Material provided:
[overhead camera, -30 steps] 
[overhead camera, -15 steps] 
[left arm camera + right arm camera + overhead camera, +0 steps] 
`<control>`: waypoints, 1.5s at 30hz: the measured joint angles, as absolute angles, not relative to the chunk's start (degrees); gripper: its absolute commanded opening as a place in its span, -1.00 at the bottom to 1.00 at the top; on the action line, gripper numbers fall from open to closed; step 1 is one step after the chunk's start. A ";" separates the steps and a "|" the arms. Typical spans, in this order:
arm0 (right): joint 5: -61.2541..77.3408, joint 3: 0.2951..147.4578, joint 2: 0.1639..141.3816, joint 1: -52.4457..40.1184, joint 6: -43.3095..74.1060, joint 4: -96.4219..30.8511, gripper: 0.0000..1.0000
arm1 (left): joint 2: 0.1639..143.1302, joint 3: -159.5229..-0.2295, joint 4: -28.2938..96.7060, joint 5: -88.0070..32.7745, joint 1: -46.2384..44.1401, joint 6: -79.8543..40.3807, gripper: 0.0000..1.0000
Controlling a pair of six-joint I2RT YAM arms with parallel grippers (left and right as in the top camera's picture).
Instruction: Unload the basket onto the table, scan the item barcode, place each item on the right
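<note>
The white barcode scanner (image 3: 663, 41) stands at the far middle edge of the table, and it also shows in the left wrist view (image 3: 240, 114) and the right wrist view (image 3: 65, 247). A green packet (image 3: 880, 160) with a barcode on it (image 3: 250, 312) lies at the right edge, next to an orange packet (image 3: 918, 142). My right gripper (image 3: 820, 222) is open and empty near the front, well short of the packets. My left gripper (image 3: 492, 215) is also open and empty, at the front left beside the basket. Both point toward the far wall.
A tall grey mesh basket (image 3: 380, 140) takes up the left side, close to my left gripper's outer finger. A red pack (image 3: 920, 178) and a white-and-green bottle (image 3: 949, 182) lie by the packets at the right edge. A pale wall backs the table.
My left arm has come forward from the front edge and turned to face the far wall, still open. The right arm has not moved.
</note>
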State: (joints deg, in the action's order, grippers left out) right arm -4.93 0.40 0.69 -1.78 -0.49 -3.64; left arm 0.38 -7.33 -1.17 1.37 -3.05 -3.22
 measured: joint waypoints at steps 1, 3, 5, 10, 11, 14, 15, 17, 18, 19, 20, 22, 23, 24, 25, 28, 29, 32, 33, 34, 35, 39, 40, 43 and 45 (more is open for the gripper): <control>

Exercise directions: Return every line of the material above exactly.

Task result:
[overhead camera, -30 steps] 
[overhead camera, -15 steps] 
[left arm camera + right arm camera + overhead camera, +0 steps] 
`<control>`: waypoints, 1.5s at 30hz: the measured joint angles, as absolute angles, not relative to the chunk's start (degrees); gripper: its absolute commanded opening as a place in its span, -1.00 at the bottom to 1.00 at the top; on the action line, gripper numbers fall from open to closed; step 1 is one step after the chunk's start. A ";" separates the steps and a "|" the arms. Typical spans, in this order:
arm0 (right): joint 5: -61.2541..77.3408, joint 3: 0.2951..147.4578, joint 2: 0.1639..141.3816, joint 1: -52.4457..40.1184, joint 6: -43.3095..74.1060, joint 4: -96.4219..30.8511, gripper: 0.0000..1.0000
arm1 (left): joint 2: 0.1639..143.1302, joint 3: -159.5229..-0.2295, joint 4: -28.2938..96.7060, joint 5: -88.0070..32.7745, joint 1: -46.2384..44.1401, joint 6: -79.8543..40.3807, gripper: 0.0000..1.0000
Controlling a pair of six-joint I2RT YAM arms with parallel grippers (left and right as in the top camera's picture).
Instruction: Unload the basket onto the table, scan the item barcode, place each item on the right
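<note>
The white barcode scanner (image 3: 663, 41) stands at the far middle edge of the table, and it also shows in the left wrist view (image 3: 240, 114) and the right wrist view (image 3: 65, 247). A green packet (image 3: 880, 160) with a barcode on it (image 3: 250, 312) lies at the right edge, next to an orange packet (image 3: 918, 142). My right gripper (image 3: 820, 222) is open and empty near the front, well short of the packets. My left gripper (image 3: 492, 215) is also open and empty, at the front left beside the basket. Both point toward the far wall.
A tall grey mesh basket (image 3: 380, 140) takes up the left side, close to my left gripper's outer finger. A red pack (image 3: 920, 178) and a white-and-green bottle (image 3: 949, 182) lie by the packets at the right edge. A pale wall backs the table.
My left arm has come forward from the front edge and turned to face the far wall, still open. The right arm has not moved.
</note>
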State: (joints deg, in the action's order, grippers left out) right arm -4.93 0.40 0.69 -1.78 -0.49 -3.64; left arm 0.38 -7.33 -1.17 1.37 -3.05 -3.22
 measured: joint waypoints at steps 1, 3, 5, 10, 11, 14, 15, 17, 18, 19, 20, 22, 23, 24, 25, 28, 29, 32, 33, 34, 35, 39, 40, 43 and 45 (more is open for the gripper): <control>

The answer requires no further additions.